Chinese vendor Huawei hit its target of shipping 100 million smartphones this year, the company confirmed in a blog post.

He Gang, president of Huawei’s device product line, said on his Weibo account: “Shipments of Huawei smartphones exceeded 100 million units this year by December 18.”

Huawei has been the top performing handset vendor this year, with smartphone shipments expanding 63 per cent to 27.4 million units in Q3 after seeing strong growth for its more expensive products. Annual growth in the overall market slowed to 10 per cent last quarter.

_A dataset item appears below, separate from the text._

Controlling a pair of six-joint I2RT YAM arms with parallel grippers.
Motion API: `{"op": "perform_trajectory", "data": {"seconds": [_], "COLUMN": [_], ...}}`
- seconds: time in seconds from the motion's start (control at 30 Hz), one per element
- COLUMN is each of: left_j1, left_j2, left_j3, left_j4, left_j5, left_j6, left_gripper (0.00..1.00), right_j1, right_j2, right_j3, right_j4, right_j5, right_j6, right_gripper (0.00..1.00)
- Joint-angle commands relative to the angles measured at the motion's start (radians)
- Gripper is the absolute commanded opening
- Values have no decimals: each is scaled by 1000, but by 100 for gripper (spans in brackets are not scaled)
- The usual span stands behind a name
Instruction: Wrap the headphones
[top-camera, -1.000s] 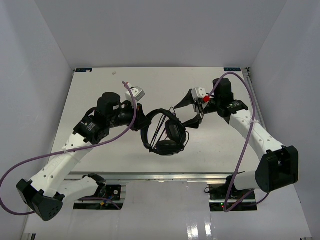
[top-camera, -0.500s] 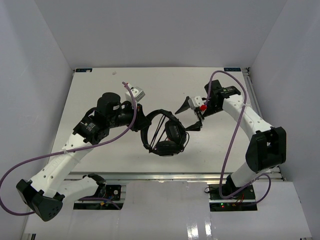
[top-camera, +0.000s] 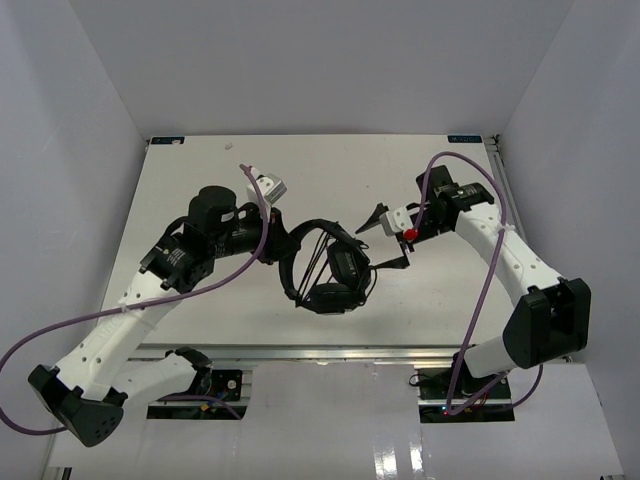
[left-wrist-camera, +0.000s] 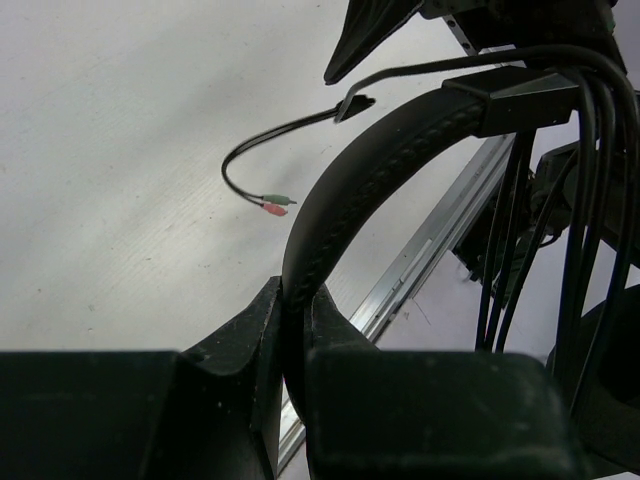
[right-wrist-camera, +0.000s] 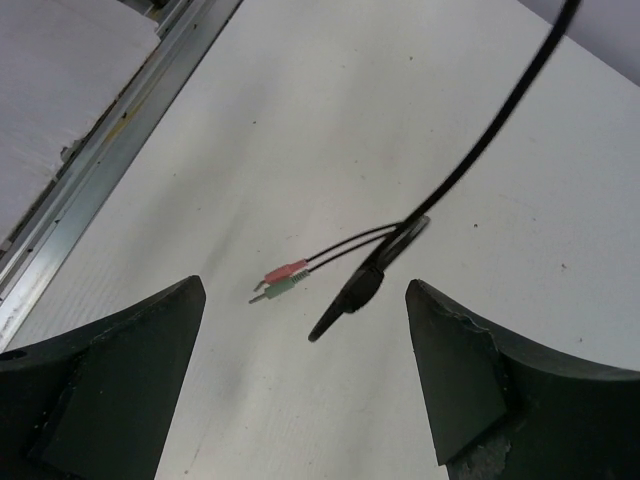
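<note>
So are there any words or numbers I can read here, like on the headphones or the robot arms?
No text can be read in any view.
The headphones: no brand or print shows.
The robot arms: no lettering shows.
Two small dark tags at the far corners of the table: too small to read.

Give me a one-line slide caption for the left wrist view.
Headphones' headband clamped between the left fingers; cable strands run down at right, pink and green plugs beyond.

Headphones (left-wrist-camera: 345, 185): matt blk leatherette, stitched.
</note>
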Motion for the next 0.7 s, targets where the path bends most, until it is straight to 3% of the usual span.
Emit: {"op": "perform_trajectory", "data": {"seconds": [0.0, 0.17, 0.23, 0.27, 0.47, 0.67], "left_j1": [-3, -3, -3, -3, -3, -3], "left_j2": [-53, -72, -77, -77, -73, -82], "left_j3": [58, 81, 93, 96, 123, 144], "left_j4": [18, 18, 19, 20, 20, 5], "left_j5": [10, -55, -72, -71, -63, -64], "left_j6": [-26, -44, -53, -56, -59, -61], "left_gripper": [0, 0, 0, 0, 0, 0], "right_j1": [12, 33, 36, 36, 36, 38], "right_j2": [-71, -188, -286, -309, -321, -253], "right_j3": [-101, -315, -425, -468, -545, -610], "right_j4": [212, 637, 966, 1050, 1172, 1580], "right_j5": [29, 84, 190, 222, 225, 111], "right_j6": [165, 661, 841, 904, 1041, 1505], "right_gripper": [88, 84, 85, 86, 87, 87]}}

The company is the world’s third largest smartphone maker, with a 7.5 per cent global market share in Q3, up from 5 per cent a year ago, according to Strategy Analytics. It has expanded rapidly across Asia, Europe and the US, putting pressure on rivals such as Lenovo-Motorola and Xiaomi. Between March and September 2015, Huawei was the top smartphone vendor in China.

Last week it said sales for its Consumer Business Group – comprised of mobile phones, mobile broadband devices and “home devices” – in Western Europe topped $2 billion in 2015, with a 45 per cent year-on-year increase.

Huawei also is preparing to take its Honor brand to the US market, with reports that the company could make an announcement as soon as next month’s CES 2016. With Honor, it has a suitably western-sounding brand to crack a market where the company’s networks division has suffered due to its Chinese origin.

Last year it shipped a total of 138 million handsets, including 75 million smartphones. The company said in a statement that over the past five years smartphone shipments have grown more than 30 times, from three million in 2010 to 100 million units in 2015.